**ACTIVITY**
Return the data below unaltered, but strip out the pictures.

**Extracted records**
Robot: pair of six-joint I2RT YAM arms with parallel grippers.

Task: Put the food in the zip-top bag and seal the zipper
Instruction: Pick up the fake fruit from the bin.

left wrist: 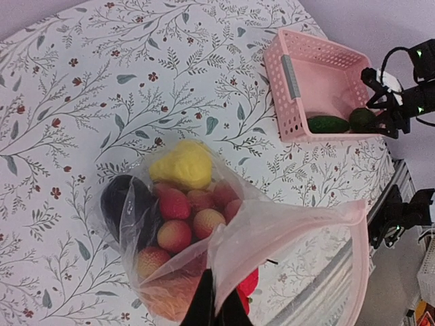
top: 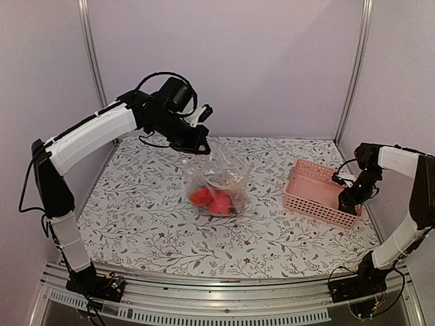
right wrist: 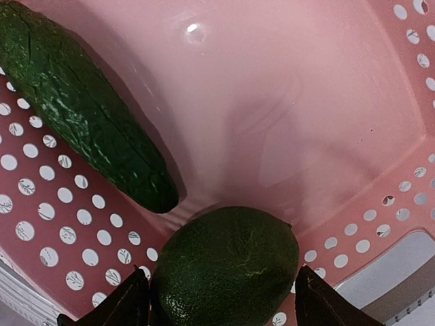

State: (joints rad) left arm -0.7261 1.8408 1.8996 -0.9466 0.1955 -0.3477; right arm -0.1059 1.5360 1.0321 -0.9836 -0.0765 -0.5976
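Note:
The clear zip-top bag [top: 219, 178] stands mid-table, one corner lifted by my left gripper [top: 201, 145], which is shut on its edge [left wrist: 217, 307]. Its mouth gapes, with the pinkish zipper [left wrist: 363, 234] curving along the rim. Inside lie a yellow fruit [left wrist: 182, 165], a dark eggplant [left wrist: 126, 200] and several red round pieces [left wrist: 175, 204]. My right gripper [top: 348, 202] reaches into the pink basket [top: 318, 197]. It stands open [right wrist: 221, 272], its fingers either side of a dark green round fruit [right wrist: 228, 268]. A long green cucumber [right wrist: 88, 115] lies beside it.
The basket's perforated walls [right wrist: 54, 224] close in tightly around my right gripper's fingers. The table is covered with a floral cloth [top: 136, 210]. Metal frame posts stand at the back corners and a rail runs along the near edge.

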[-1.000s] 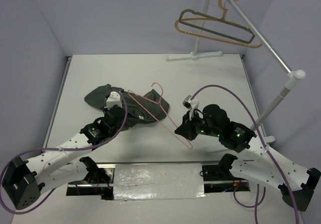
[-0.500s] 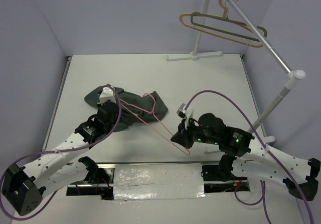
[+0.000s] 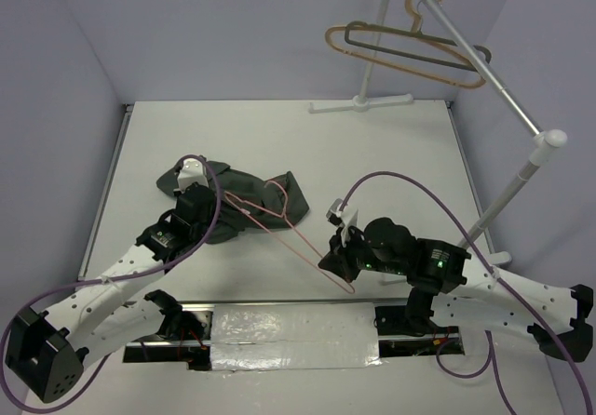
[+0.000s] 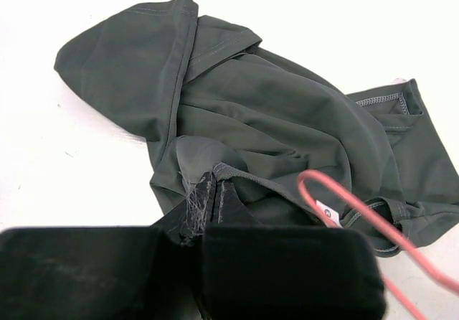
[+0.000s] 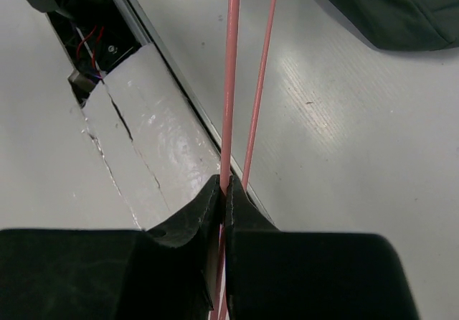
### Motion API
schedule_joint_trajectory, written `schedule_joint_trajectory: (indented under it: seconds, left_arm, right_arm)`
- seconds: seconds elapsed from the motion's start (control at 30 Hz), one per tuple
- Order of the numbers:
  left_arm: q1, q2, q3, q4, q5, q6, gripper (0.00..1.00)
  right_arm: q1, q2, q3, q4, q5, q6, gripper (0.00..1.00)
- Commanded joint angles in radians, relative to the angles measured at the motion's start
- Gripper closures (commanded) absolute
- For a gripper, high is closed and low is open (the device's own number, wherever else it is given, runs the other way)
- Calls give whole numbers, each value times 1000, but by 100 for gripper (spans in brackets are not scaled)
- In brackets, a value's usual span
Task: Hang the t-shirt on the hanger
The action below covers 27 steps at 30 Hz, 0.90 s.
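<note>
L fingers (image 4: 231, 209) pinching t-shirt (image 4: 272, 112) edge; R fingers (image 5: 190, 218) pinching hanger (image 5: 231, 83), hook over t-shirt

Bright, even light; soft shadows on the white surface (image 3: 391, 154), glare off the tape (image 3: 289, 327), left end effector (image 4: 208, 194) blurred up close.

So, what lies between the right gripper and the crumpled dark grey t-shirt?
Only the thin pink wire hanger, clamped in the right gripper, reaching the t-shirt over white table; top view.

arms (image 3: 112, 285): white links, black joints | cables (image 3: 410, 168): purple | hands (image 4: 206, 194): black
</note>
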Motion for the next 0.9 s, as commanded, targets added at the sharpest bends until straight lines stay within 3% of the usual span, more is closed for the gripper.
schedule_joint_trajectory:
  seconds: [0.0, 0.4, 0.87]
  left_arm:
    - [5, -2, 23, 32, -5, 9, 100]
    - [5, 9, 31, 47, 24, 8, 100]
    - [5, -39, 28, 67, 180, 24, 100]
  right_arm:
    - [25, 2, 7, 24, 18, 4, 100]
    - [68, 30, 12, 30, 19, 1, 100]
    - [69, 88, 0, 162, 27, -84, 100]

**ANSWER**
Robot: pair of six-joint I2RT YAM arms with parallel grippers.

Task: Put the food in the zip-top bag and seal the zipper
Instruction: Pick up the fake fruit from the bin.

left wrist: 
top: 
right wrist: 

State: (joints rad) left arm -0.7261 1.8408 1.8996 -0.9466 0.1955 -0.3477; right arm -0.1059 1.5360 1.0321 -0.9836 -0.0765 -0.5976
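Note:
The clear zip-top bag [top: 219, 178] stands mid-table, one corner lifted by my left gripper [top: 201, 145], which is shut on its edge [left wrist: 217, 307]. Its mouth gapes, with the pinkish zipper [left wrist: 363, 234] curving along the rim. Inside lie a yellow fruit [left wrist: 182, 165], a dark eggplant [left wrist: 126, 200] and several red round pieces [left wrist: 175, 204]. My right gripper [top: 348, 202] reaches into the pink basket [top: 318, 197]. It stands open [right wrist: 221, 272], its fingers either side of a dark green round fruit [right wrist: 228, 268]. A long green cucumber [right wrist: 88, 115] lies beside it.
The basket's perforated walls [right wrist: 54, 224] close in tightly around my right gripper's fingers. The table is covered with a floral cloth [top: 136, 210]. Metal frame posts stand at the back corners and a rail runs along the near edge.
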
[-1.000s] 
[-0.500s] 
[+0.000s] 
[+0.000s] 
[+0.000s] 
### Motion API
schedule_joint_trajectory, written `schedule_joint_trajectory: (indented under it: seconds, left_arm, right_arm)`
- seconds: seconds elapsed from the motion's start (control at 30 Hz), one per tuple
- Order of the numbers:
  left_arm: q1, q2, q3, q4, q5, q6, gripper (0.00..1.00)
  right_arm: q1, q2, q3, q4, q5, q6, gripper (0.00..1.00)
- Commanded joint angles in radians, relative to the angles measured at the motion's start
- Gripper closures (commanded) absolute
- For a gripper, high is closed and low is open (the device's own number, wherever else it is given, runs the other way)
- Calls give whole numbers, each value times 1000, but by 100 for gripper (spans in brackets are not scaled)
- In brackets, a value's usual span
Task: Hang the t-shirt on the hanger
The action below covers 27 steps at 30 Hz, 0.90 s.
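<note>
L fingers (image 4: 231, 209) pinching t-shirt (image 4: 272, 112) edge; R fingers (image 5: 190, 218) pinching hanger (image 5: 231, 83), hook over t-shirt

Bright, even light; soft shadows on the white surface (image 3: 391, 154), glare off the tape (image 3: 289, 327), left end effector (image 4: 208, 194) blurred up close.

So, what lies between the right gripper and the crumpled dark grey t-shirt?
Only the thin pink wire hanger, clamped in the right gripper, reaching the t-shirt over white table; top view.

arms (image 3: 112, 285): white links, black joints | cables (image 3: 410, 168): purple | hands (image 4: 206, 194): black
</note>
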Motion for the next 0.9 s, as commanded, targets added at the sharpest bends until straight lines stay within 3% of the usual span, more is closed for the gripper.
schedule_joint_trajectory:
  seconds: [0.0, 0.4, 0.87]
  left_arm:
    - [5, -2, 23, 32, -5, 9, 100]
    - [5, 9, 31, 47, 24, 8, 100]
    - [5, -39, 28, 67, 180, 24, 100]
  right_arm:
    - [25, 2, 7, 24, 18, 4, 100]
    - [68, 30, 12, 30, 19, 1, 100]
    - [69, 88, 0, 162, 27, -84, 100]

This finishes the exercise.